On Saturday the 13th of October 2012 at approximately 14h30, emergency services and rescue crews were activated following reports that the 10-metre charter boat “Miroshga” had capsized at Duiker Island. Divers Fabian Higgins and Elvin Stoffels received a call indicating that people were trapped inside the upturned hull. Upon arrival at the scene, they prepared their dive equipment and jumped overboard into the choppy water. As Higgins was the senior diver, it was decided that he would go down and assess while Stoffels kept an eye on him.
Finding the entrance to the cabin was difficult as the sea was rough; Higgins had no idea what the boat looked like upright and he had to battle the strong surges of currents under the boat. He pulled himself down the side chrome railing and headed towards the door he spotted. Higgins held onto the seat backs and started searching inside. Seeing an open hatch about 500mm x 500mm wide, Higgins instinctively stuck his head in and looked around.

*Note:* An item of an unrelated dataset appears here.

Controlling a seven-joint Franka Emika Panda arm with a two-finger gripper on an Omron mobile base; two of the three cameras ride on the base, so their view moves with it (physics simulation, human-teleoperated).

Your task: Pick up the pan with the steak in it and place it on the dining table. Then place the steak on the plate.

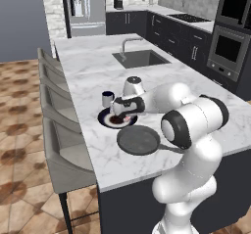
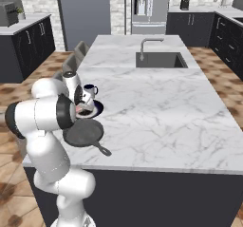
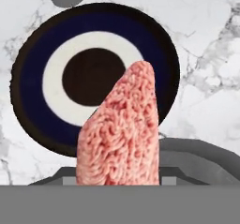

Looking up in the tiny air pocket, he saw that two sets of motionless legs were visible from the knees. Higgins tugged on the left set of legs and got no response. He then did the same to the legs on the right and to his disbelief, the person moved. He took his spare demand valve (breathing apparatus) and pushed it against the legs, engaging the airflow valve at the same time in the hope that the person would realise it was breathing equipment. To his amazement, a hand reached down and grabbed it. Seconds ticked by, then the demand valve was dropped back in the water. Again he gave the demand valve to the person by knocking it against their legs and then started pulling hard on the legs, hoping they would understand.
After a few more tugs, a woman came down through the hatch. He reversed out of the entrance, pulled her down and placed the demand valve in her mouth. He wrapped his left arm around her body and used his free right hand to navigate out the cabin. After a few dangerous moments, they were free from the boat so he inflated his diving gear to send them up to the surface. At this point he called to the NSRI crew to assist him. After a few minutes of regrouping and a sip of water, Higgins went back into the sea. There were at least two more people trapped in the hull.
Entering the cabin a second time was easier as he knew where to go. Again he put his head and arms into the hull and looked around. The legs had disappeared, so Higgins knew that the person was still alive. With his air supply low, he pushed the spare demand valve into the air pocket again and blasted more air into the space, hoping the person would take it. With no response and out of air, Higgins had to quickly make his way out from under the boat. On resurfacing and being pulled back into the boat, Higgins saw the police divers had arrived.
Captain van der Merwe said that on arrival he could barely see the upturned hull of the capsized vessel with the two NSRI rescue swimmers sitting on it. He did a brief hazard assessment and told the divers that nobody was obliged to participate in the operation, as there were many life-threatening dangers associated with diving in these conditions. All the divers immediately told their captain that they would dive.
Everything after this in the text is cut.